However, I believe we must look beyond the vineyards to consider the ecosystems of which they are a part, for the vines are dependent upon it as much as the winegrower’s tending of them.
The Forest for the Trees
Almost a third of Germany is Wald (forest). And some of the highest percentages in the country occur in the major winegrowing states: 42.3% Rheinland-Pfalz (covering the wine regions Ahr, Mittelrhein, Mosel, Nahe, Pfalz, Rheinhessen), 42.3% Hessen (Rheingau and Hessische Bergstrasse), 38.4% Baden-Württemberg (Baden and Württemberg). These forests are in trouble. A recent survey found that just over a fifth (21%) of the trees in German forests have a fully intact crown, suggesting significant external stressors and an ecosystem in danger.

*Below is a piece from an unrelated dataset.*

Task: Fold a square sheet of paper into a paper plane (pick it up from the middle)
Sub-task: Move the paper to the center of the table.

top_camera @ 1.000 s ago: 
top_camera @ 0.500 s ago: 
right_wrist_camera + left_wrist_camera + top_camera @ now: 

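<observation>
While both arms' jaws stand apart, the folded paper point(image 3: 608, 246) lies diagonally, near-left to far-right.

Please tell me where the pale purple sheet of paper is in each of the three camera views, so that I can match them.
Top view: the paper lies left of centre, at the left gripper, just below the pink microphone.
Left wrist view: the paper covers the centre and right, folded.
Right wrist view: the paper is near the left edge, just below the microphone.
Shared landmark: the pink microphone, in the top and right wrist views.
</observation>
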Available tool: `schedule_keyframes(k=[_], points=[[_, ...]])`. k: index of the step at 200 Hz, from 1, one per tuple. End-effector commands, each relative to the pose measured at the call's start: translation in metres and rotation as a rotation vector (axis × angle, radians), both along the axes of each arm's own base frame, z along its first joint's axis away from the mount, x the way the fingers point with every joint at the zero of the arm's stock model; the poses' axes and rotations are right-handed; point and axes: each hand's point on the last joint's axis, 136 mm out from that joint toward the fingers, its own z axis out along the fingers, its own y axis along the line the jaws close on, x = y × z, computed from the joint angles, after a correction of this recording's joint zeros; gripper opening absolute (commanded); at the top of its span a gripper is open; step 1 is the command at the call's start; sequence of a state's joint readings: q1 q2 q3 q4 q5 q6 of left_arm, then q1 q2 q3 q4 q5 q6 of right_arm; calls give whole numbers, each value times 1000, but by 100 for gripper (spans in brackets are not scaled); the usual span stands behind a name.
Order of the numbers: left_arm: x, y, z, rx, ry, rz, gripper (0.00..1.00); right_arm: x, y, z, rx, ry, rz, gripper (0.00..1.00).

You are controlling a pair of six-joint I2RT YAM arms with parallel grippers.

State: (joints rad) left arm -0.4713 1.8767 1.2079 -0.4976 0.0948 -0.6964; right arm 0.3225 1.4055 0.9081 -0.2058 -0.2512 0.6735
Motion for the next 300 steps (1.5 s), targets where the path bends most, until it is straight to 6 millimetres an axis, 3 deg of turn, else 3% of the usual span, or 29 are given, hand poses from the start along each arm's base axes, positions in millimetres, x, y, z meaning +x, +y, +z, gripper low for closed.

I live in the forested Taunus hill country above the Rheingau, and there much of the shallow-rooting spruce (Picea abies) is dead. Beech (Fagus sylvatica) are also dying in significant numbers on south-facing hillsides because this species hates direct sunlight on the trunk. And sunshine hours are also way up — in April 2020, for example, they were almost double the historic norm! Waldsterben, or forest death, is sadly typical for Germany. For example, 4.7% of all the spruce in Germany died during 2020 alone.
In 2019 the German government promised 500 million euros to support forest replanting with more drought-resistant species. My fear is that this is too little, too late and entire landscapes in Germany and Austria will be permanently changed. The knock-on effect upon the climate would be devastating with further reduced rainfall, and the possibility of a feedback loop developing. Such developments are bound to impact winegrowing in the numerous locations where vineyards border forests.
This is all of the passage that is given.